Книга интересна как свод литературных имен, так или иначе связанных с Сочи: П.Г. Антокольский, А.Н. Афиногенов, А.А. Баева, А.И. Безыменский, И.П. Белоконский, А. Белый, А.А. Бестужев-Марлинский, В.Г. Богораз (Тан), Л.И. Бородин, И.А. Бродский, А.Я. Бруштейн, М.А. Быкова, В.В. Вишневский, Марко Вовчок, В.С. Высоцкий, А.П. Гайдар, В.А. Герасимова, В.А. Гиляровский, В.М. Гончаров, В.С. Гроссман, В.И. Дмитриева, С.Я. Елпатьевский, Ю.К. Ефремов, А.П. Жид, Н.А. Заболоцкий, М. Залка, Ф.М. Зорин, М.М. Зощенко, Рюрик Ивнев, В.М. Инбер, Е.Г. Калюжная, Л.А. Каплин, Л.А. Кассиль, Н.А. Клюев, М.Е. Кольцов, А.Е. Корнейчук, Б.П. Корнилов, В.Г. Короленко, Л.И. Лагин, Ю.Н. Либединский, Н.И. Лорер, В.А. Луговской, А.А. Луначарский, Е.П. Майкова, А.С. Макаренко, В.В. Маяковский, Н.В. Недоброво, Н.Н. Никандров, Д.Н. Овсянико-Куликовский, А.И. Одоевский, Н.А. Островский, Б.Л. Пастернак, К.Г. Паустовский, А.В. Ревоненко, В.Г. Саакова, М.А. Светлов, А.С. Серафимович, А.Х. Таммсааре, А.А. Усов, Г.И. Успенский, А.А. Фадеев, К.А. Федин, Д.А. Фурманов, Е.А. Шварц, А.Я. Яшин.
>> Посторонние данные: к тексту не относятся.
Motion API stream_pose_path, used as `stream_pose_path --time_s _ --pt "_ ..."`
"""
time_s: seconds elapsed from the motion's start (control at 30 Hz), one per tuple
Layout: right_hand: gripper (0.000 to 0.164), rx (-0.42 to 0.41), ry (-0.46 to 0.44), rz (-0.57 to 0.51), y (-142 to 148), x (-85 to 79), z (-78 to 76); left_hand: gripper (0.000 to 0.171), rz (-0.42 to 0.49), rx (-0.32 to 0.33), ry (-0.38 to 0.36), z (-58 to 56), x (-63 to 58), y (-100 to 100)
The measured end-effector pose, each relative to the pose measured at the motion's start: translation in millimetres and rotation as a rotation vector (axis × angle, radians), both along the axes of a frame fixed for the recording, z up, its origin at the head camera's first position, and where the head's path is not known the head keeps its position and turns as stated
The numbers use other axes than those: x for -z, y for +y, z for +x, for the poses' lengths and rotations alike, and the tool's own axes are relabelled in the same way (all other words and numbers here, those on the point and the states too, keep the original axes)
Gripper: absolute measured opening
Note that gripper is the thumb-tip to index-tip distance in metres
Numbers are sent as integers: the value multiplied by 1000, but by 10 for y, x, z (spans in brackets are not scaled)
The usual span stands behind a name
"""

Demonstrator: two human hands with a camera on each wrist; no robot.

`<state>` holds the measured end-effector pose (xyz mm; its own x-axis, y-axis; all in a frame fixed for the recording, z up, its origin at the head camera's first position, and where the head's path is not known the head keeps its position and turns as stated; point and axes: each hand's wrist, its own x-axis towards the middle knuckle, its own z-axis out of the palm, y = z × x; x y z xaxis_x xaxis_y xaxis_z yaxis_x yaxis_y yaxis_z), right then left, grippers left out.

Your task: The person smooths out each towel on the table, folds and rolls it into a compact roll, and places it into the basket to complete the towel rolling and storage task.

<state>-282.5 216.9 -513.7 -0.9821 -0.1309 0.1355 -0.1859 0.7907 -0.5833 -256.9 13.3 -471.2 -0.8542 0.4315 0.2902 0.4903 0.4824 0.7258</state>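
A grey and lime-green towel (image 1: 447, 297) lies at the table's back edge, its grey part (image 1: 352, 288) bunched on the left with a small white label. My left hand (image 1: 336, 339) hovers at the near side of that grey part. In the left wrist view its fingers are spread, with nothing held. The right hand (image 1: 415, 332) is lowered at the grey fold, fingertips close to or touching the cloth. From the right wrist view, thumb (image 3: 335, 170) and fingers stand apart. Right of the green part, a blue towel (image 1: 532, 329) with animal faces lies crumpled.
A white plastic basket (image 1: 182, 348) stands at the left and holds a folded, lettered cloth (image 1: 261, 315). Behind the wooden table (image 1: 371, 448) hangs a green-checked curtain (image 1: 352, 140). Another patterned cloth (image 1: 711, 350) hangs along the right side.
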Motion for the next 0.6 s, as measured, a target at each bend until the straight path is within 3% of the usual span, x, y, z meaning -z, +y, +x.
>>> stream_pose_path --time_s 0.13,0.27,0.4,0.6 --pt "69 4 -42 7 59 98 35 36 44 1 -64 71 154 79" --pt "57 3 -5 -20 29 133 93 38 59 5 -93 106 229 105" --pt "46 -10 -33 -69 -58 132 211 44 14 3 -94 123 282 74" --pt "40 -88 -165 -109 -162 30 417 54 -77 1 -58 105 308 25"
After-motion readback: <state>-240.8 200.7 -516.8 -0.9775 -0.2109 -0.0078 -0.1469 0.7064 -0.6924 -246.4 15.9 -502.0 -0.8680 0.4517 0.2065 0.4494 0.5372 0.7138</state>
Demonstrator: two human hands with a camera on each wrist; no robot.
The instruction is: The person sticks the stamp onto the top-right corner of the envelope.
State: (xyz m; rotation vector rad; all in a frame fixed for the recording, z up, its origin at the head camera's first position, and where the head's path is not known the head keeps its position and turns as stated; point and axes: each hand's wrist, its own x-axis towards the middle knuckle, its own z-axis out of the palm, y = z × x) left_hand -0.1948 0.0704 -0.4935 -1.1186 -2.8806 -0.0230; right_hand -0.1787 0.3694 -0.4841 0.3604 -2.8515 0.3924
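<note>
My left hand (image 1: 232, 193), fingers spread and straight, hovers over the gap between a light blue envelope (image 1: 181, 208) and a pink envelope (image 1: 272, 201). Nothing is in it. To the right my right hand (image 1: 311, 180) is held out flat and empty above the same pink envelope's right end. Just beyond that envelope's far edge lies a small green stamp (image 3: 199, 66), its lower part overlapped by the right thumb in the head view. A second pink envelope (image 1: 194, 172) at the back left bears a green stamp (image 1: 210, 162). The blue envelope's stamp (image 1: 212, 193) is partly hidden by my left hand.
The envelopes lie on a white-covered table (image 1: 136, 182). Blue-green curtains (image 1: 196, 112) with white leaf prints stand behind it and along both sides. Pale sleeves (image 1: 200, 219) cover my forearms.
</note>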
Конечно, хотелось бы, чтобы авторы сами написали, как они понимают литературную историю Сочи. Во-первых, это очень молодой город (молодость его заметна по тому, как мало имен писателей XIX в. зафиксировано в справочнике по сравнению с писателями XX в.). Во-вторых, это еще и курортный город. В-третьих, это город со своим «национальным» героем — Н. Островским, дом которого стал притягательным литературным центром после его смерти. Три эти составляющие нельзя было не учитывать и при написании отдельных статей. Это придало бы всей работе более организованный вид. Впрочем, и так она весьма полезна историкам литературы.